» Exercise: What lines of the data hold the string "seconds"? Pull each one out.

» Recorded information:
Segment Open
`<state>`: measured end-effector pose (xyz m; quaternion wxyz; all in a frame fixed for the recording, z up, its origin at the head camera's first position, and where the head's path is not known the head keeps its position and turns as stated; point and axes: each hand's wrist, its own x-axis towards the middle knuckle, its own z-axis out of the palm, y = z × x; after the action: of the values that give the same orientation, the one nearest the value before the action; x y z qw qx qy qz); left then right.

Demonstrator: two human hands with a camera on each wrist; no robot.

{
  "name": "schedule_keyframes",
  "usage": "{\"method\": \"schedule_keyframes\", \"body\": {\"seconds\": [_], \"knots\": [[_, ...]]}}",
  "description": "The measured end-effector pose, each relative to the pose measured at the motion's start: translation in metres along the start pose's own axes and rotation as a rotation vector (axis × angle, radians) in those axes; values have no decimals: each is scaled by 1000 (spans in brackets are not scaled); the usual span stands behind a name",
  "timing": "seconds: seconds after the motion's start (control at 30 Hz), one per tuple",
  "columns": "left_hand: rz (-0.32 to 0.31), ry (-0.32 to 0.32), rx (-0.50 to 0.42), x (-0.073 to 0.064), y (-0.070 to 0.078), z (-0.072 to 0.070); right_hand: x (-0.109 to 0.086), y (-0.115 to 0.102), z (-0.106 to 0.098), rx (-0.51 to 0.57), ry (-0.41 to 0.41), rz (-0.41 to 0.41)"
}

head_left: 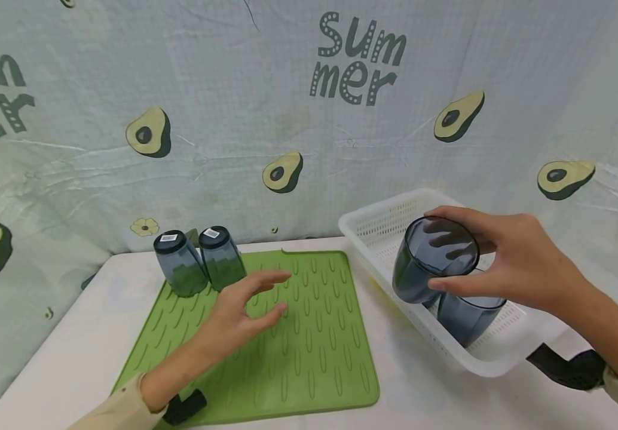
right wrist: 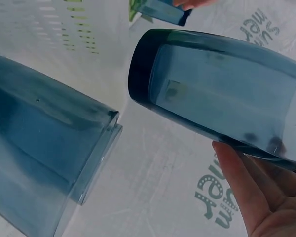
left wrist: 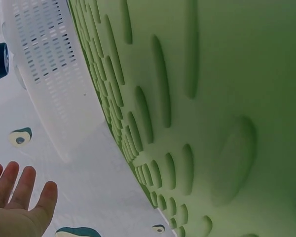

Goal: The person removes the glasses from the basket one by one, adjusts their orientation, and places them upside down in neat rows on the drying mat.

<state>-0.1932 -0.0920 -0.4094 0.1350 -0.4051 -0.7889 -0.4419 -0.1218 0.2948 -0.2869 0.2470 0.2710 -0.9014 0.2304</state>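
Note:
A blue-tinted drinking glass (head_left: 413, 272) is in my right hand (head_left: 524, 260), which grips it by the sides, its mouth tilted up. The right wrist view shows the same glass (right wrist: 202, 98) with its thick dark base. Below it, another glass (head_left: 465, 322) leans inside the white plastic basket (head_left: 473, 361); a second rim shows beside it in the right wrist view. My left hand (head_left: 233, 313) hovers over the green drying mat (head_left: 322, 358), thumb and fingers apart, holding nothing. Two upside-down glasses, one left (head_left: 180, 263) and one right (head_left: 222, 257), stand on the mat's far left corner.
The mat lies on a white table (head_left: 67, 352), left of the basket. Behind the table hangs a pale cloth (head_left: 223, 119) printed with avocados and lettering. A dark wrist strap piece (head_left: 569, 367) hangs below my right wrist, near the basket's corner.

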Motion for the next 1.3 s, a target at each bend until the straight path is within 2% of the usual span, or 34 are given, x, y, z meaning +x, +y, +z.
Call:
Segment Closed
» Solution to the exercise:
  "usage": "{\"method\": \"schedule_keyframes\", \"body\": {\"seconds\": [_], \"knots\": [[_, ...]]}}",
  "timing": "seconds: seconds after the motion's start (control at 30 Hz), one per tuple",

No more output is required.